[SOURCE MATERIAL Boundary: Start]

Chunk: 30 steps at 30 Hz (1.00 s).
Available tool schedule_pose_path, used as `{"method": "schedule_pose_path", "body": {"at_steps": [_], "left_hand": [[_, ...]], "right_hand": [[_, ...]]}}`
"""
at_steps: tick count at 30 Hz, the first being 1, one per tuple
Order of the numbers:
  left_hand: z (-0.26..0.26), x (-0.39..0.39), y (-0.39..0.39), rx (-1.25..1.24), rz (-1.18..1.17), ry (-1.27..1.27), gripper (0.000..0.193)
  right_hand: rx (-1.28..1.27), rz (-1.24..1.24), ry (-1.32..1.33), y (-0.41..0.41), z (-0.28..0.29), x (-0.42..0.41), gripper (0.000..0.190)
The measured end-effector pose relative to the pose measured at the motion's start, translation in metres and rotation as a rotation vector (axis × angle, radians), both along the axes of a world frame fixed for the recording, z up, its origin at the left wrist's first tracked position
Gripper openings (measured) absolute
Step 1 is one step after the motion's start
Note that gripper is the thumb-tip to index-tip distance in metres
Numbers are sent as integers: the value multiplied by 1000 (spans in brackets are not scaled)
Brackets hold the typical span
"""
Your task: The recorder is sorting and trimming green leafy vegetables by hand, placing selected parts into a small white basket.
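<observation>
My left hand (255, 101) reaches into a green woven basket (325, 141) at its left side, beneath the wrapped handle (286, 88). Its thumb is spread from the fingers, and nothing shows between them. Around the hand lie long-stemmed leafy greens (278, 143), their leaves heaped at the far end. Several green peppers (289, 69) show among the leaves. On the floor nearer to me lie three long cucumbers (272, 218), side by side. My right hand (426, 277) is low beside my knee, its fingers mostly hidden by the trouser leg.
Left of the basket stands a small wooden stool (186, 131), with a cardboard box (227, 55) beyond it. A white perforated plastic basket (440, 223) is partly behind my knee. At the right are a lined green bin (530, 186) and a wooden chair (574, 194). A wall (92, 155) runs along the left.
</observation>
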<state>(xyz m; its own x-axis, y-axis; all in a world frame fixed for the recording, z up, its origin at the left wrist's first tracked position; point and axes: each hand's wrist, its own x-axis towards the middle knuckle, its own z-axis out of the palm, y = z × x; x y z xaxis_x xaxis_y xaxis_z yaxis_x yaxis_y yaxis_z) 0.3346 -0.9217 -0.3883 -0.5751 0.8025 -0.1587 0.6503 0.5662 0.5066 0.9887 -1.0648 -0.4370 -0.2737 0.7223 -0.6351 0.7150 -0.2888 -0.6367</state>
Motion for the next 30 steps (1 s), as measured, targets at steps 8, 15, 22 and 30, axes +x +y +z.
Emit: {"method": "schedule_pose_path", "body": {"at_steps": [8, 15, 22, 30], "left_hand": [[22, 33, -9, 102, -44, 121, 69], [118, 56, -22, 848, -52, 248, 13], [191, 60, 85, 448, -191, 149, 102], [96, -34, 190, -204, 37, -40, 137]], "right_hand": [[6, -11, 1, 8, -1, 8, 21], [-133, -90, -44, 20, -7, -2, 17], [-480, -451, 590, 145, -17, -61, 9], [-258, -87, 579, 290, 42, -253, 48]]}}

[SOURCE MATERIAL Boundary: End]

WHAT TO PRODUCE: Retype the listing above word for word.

RESPONSE AREA:
Chunk: 30 steps at 30 Hz (1.00 s).
Available tool schedule_pose_path, used as `{"method": "schedule_pose_path", "body": {"at_steps": [_], "left_hand": [[_, ...]], "right_hand": [[_, ...]]}}`
"""
at_steps: tick count at 30 Hz, the first being 1, one per tuple
Order of the numbers:
  left_hand: z (-0.26..0.26), x (-0.39..0.39), y (-0.39..0.39), rx (-1.25..1.24), rz (-1.18..1.17), ry (-1.27..1.27), gripper (0.000..0.193)
  right_hand: rx (-1.28..1.27), rz (-1.24..1.24), ry (-1.32..1.33), y (-0.41..0.41), z (-0.28..0.29), x (-0.42..0.41), gripper (0.000..0.190)
The measured end-effector pose relative to the pose measured at the motion's start, translation in metres and rotation as a rotation vector (axis × angle, radians), both along the axes of a world frame fixed for the recording, z up, its origin at the left wrist's first tracked position
Gripper openings (measured) absolute
Step 1 is one step after the motion's start
Note that gripper is the thumb-tip to index-tip distance in metres
Numbers are sent as integers: the value multiplied by 1000 (spans in brackets are not scaled)
Brackets hold the typical span
"""
Your task: The recorder is sorting and trimming green leafy vegetables by hand, placing selected parts into a small white basket.
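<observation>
My left hand (255, 101) reaches into a green woven basket (325, 141) at its left side, beneath the wrapped handle (286, 88). Its thumb is spread from the fingers, and nothing shows between them. Around the hand lie long-stemmed leafy greens (278, 143), their leaves heaped at the far end. Several green peppers (289, 69) show among the leaves. On the floor nearer to me lie three long cucumbers (272, 218), side by side. My right hand (426, 277) is low beside my knee, its fingers mostly hidden by the trouser leg.
Left of the basket stands a small wooden stool (186, 131), with a cardboard box (227, 55) beyond it. A white perforated plastic basket (440, 223) is partly behind my knee. At the right are a lined green bin (530, 186) and a wooden chair (574, 194). A wall (92, 155) runs along the left.
</observation>
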<state>(xyz m; its own x-axis, y-axis; all in a world frame fixed for the recording, z up, its origin at the left wrist's first tracked position; point and axes: each hand's wrist, its own x-axis towards the middle knuckle, its own z-axis out of the palm, y = z × x; x y z xaxis_x xaxis_y xaxis_z yaxis_x yaxis_y yaxis_z) 0.3346 -0.9217 -0.3883 -0.5751 0.8025 -0.1587 0.6503 0.5662 0.5066 0.9887 -1.0648 -0.4370 -0.2737 0.7223 -0.6351 0.7150 -0.2888 -0.6367</state>
Motion for the next 30 steps (1 s), as measured, targets at steps 8, 15, 22 and 30, axes +x +y +z.
Emit: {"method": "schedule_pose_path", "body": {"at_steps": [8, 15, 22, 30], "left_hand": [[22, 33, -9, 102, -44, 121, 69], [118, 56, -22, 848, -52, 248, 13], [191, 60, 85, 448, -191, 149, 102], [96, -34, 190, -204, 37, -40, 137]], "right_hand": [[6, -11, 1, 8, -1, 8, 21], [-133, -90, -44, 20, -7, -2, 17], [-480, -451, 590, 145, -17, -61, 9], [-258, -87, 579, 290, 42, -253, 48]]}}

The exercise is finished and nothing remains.